Provide security to Your WebApi using HttpMessageHandler

Using of HttpMessageHandler, help you to secure your WebApi action method, Even though it’s not the full proof security. But it is good to provide security based on tokens.

Step 1: Create A Web API project.

Follow below:

Step 2: Add a class file and giving the name as:

That You can give as any name

Step 3:   Now you need to inherit the class  DelegatingHandler and implement the  method as SendAsync.

In side of that you need to check with the request for token has passed or not. Using of HttpMessageHandler.

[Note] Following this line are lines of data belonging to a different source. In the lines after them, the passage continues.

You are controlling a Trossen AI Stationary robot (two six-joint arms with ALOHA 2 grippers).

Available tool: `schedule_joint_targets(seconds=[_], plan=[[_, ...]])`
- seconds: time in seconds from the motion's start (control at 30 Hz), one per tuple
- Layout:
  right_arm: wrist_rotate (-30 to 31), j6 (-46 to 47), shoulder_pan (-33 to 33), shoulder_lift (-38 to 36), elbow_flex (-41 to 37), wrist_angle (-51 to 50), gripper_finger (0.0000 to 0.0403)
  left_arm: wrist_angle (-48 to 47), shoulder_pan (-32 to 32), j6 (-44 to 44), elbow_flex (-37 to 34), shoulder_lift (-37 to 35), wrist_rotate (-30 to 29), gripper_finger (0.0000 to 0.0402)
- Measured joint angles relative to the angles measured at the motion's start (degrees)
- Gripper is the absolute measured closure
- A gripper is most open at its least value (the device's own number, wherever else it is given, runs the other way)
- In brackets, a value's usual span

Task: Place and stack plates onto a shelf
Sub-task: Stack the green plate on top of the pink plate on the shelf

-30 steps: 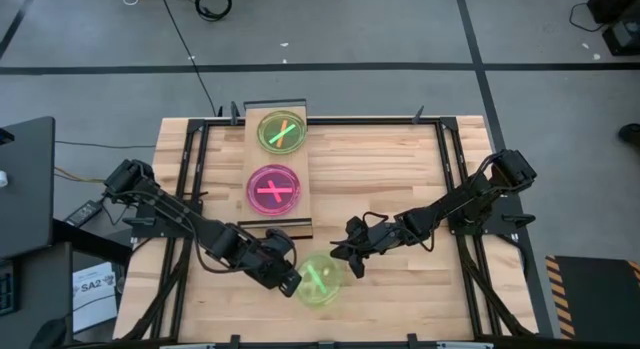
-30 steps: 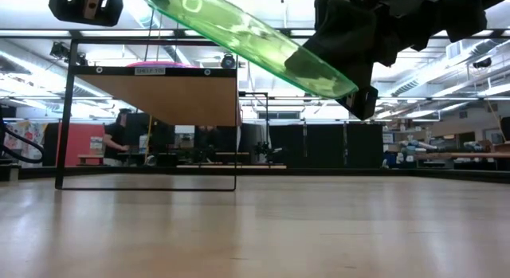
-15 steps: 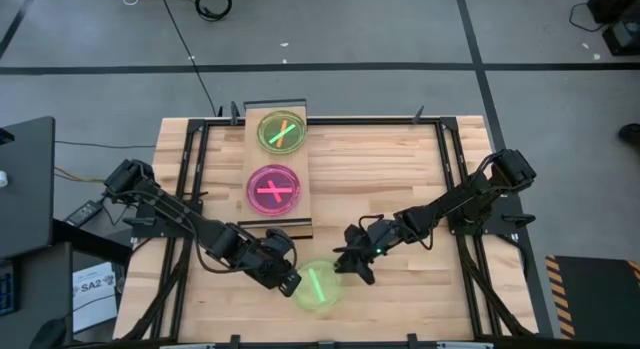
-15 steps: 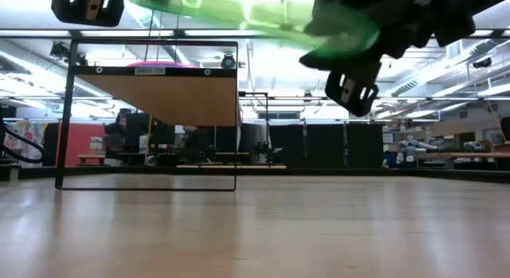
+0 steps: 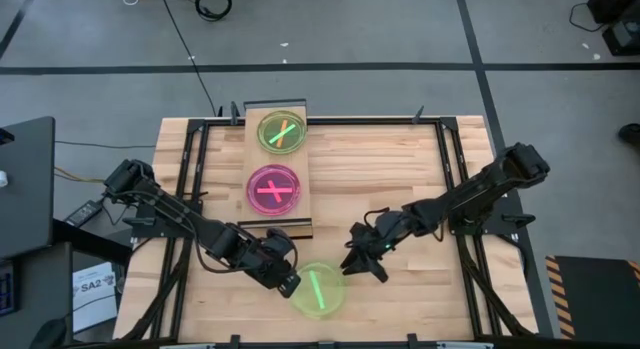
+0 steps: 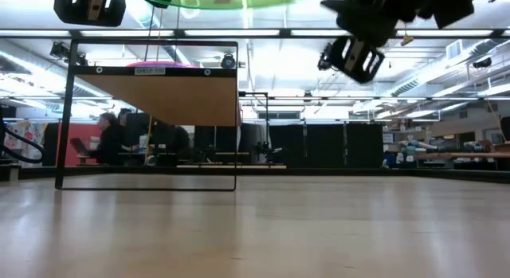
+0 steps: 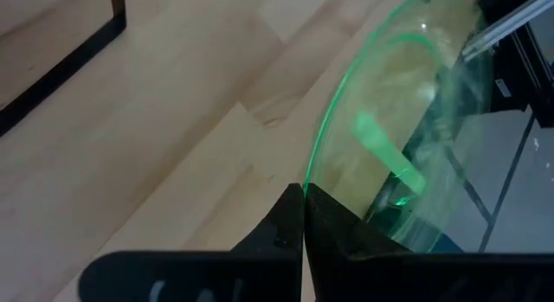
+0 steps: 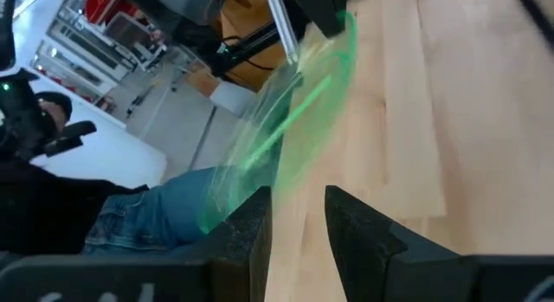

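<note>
The left end effector point(image 5: 289, 284) is clamped on the rim of the green plate point(image 5: 318, 289), holding it above the near middle of the table point(image 5: 400, 159). The right end effector point(image 5: 362, 261), touching the plate half a second ago, has drawn back with fingers slightly apart, empty. The plate has levelled out, so the left arm alone must carry it to the shelf point(image 5: 310, 204), where a pink plate point(image 5: 274, 189) and a far green plate point(image 5: 282, 131) rest.

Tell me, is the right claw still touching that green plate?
Apart. The high view shows bare tabletop between the right gripper and the green plate, which the left gripper holds by its rim.
</note>
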Motion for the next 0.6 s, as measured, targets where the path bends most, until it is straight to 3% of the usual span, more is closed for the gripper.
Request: schedule_joint_targets(seconds=[0.27,0.6], plan=[[0.5,-6.4,-1.2,-11.7,0.0,-11.9,0.0287,0.7,-0.2,0.8,0.1,-0.9,1.0,0.0395],[10.8,-13.7,-1.2,-24.9,0.0,-28.9,0.0288,1.2,-0.1,4.1,1.1,-7.1,0.9,0.0395]])
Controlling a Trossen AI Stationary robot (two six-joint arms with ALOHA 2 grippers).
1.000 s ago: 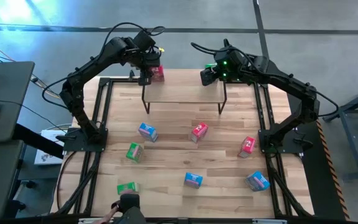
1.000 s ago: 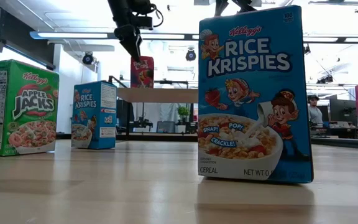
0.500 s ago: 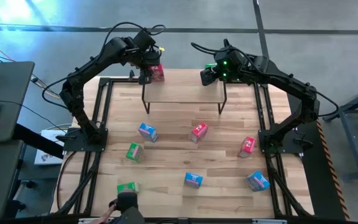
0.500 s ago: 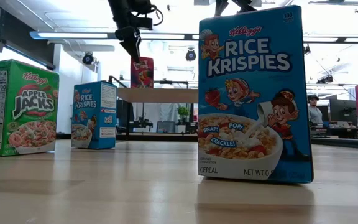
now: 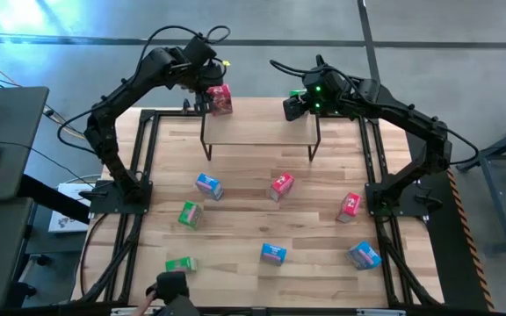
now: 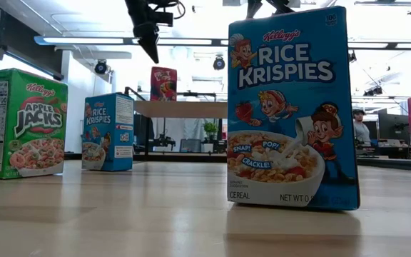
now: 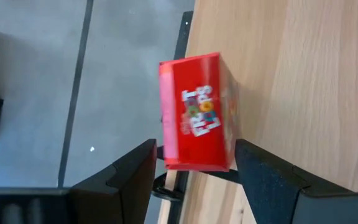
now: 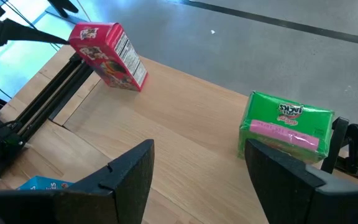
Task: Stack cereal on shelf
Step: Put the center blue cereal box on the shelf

namespace WebServiceUnitTest.Handlers

{

  

    public class CustomSecurityTokenMessageHandler : DelegatingHandler

    {

        private static string _tokenName = "my_Api_token";

        private static string _tokenValue = "abc12345";

        protected override async Task<HttpResponseMessage> SendAsync(HttpRequestMessage request, CancellationToken cancellationToken)

        {

         

           if(request.Headers.Contains(_tokenName) && request.Headers.GetValues(_tokenName).First() == _tokenValue)

            {

                return await base.SendAsync(request,cancellationToken);

            }

            else

            {

                var response = request.CreateErrorResponse(HttpStatusCode.Forbidden, "Un-Authorized");

                return response;

            }

          

        }

    }

}

In Above Code you can see the Checking the request Header contains that particular token or not, than need to check that tokenvalue is same or not.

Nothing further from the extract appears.